Researching a project on Title IX, the gender-equity law of 1972, was fascinating. Title IX, in part, increased the participation of girls and women in athletics.
Back in 1965, only 7% of girls played high school sports. Now 3.5 million girls nationwide compete.
The project has been like an archaeological dig, allowing me to peer at girls athletics in the early 20th century when basketball and tennis players competed in long dresses that touched the ankles and teams sometimes were governed by wacky rules.
“Girls even until the 1960s played in the Girls Athletic Association which was a sort of intramural organization,” retired Redlands High School teacher and historian Tom Atchley said. “And when they played basketball, they were only allowed to dribble three times before passing. They didn’t think girls were physically capable of doing more than that.”
Growing up in the Bay Area in the 1960s, my introduction to girls sports was through my older sisters. They played GAA ball. They regaled me with tales of playdays involving neighboring schools.
These were day-long events that might include a volleyball match, followed by punch and cookies, then maybe a softball game or track and field meet.
There were no uniforms, no officials, and nobody got college scholarships. Delving farther into the history of girls’ sports, suffice it to say the play was primitive.

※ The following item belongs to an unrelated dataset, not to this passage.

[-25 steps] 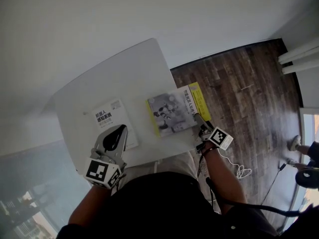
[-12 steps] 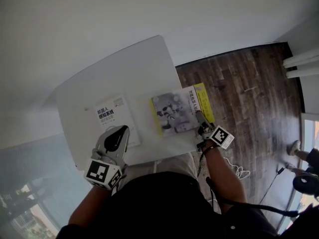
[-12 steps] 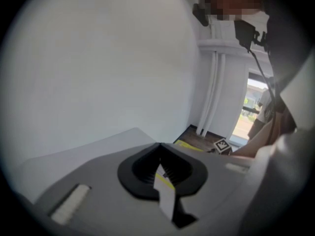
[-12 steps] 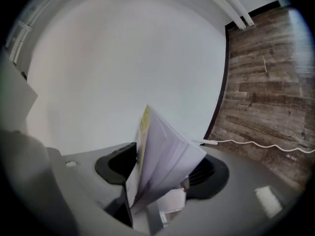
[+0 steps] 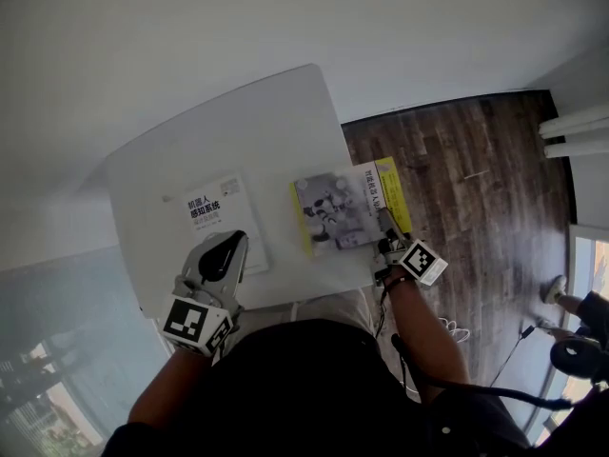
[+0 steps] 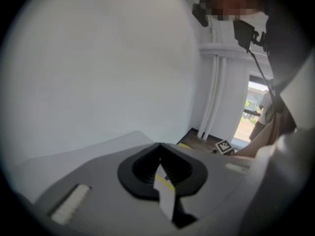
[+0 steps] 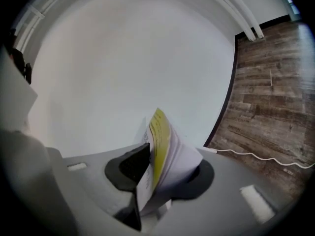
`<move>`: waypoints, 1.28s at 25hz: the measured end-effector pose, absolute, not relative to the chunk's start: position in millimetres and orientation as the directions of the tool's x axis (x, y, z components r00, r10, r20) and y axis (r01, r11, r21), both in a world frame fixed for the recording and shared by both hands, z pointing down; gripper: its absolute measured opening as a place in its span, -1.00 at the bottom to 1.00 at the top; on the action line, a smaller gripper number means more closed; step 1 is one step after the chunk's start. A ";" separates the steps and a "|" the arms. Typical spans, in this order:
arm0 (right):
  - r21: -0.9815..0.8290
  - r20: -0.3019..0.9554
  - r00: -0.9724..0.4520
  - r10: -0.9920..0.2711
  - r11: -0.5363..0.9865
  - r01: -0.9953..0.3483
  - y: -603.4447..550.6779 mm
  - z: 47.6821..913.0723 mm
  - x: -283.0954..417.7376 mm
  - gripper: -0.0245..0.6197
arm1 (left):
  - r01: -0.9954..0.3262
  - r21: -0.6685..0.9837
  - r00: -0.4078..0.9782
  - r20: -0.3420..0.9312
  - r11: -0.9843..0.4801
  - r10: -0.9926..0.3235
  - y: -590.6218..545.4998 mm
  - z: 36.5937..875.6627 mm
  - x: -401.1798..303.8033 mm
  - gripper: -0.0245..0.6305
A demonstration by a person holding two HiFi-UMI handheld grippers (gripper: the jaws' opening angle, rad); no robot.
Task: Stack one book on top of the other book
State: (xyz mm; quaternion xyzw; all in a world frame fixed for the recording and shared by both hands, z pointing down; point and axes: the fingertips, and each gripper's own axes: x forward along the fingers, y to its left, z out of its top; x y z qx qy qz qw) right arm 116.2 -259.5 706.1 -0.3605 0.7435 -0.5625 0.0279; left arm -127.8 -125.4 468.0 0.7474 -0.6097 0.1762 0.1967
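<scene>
Right tool (image 5: 384, 227) stood wide a second ago; its jaws are now closing on the near right corner of the grey-and-yellow paperback book (image 5: 341, 208), right side of the white tabletop (image 5: 238, 131). Lift looks ready. White paperback book with blue title (image 5: 214, 219) lies left; left tool (image 5: 231, 244) sits at its near edge, jaws together, empty.

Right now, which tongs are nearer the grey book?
Right. Right tongs are closing on a corner of the grey book; left tongs grip the white book beside it.

Left on white rectangular table (image 5: 238, 131): white paperback book (image 5: 214, 219) with black and blue lettering. Right: grey photo-covered paperback book (image 5: 338, 212), yellow-edged. Far right: dark brown wooden plank floor (image 5: 476, 160).
</scene>
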 end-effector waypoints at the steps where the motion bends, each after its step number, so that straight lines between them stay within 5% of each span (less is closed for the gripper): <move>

Because there were no feeder programs for girls, skill was lacking. Atchley said final basketball scores at Redlands High in the 1920s like 13-10 and 12-11 were common.
Redlands High even lost a game in the early 1900s to Kingsbury Elementary. Equal coverage By the early 1980s I was a young sports editor in Watsonville.
Competitive girls sports were in their infancy. Our newspaper and our competitor, the Santa Cruz Sentinel, barely acknowledged girls and women’s sports.
In our paper their games were relegated to the “At a Glance” column. Then a funny thing happened. The Watsonville High girls basketball team had a slick point guard named Annette Yamashita and a 6-foot-3 center, Lisa Martin. The team started piling up the wins and filling the gym. At the paper we were slow to react, prompting Martin to write a letter to the editor saying the girls “won’t be glanced at anymore.”
So we covered them – and all girls and women’s sports – after that. It was overdue.
Game changer Former tennis champion Billie Jean King said Title IX was the most important legislation for women since they were granted the right to vote.
According to a 2022 survey by Pew Research, 63% of people say Title IX has had a positive impact on gender equality. But 37% also think not enough has been done to increase athletic opportunities for women and girls. But overall, Title IX was a game-changer.
Just ask former Citrus Valley High girls soccer and track and field star Lindsey Chau who will play soccer this year on scholarship at the University of San Francisco.
“I grew up in a pretty broken home which was very draining on my character,” Chau said. “Soccer allowed me to have an outlet for my emotions. Without Title IX, I would’ve remained stuck in my own head without a way to escape my own personal struggles. In a way, it saved my life. I know in the coming years, women in sports will begin to be represented in the way we deserve to be.”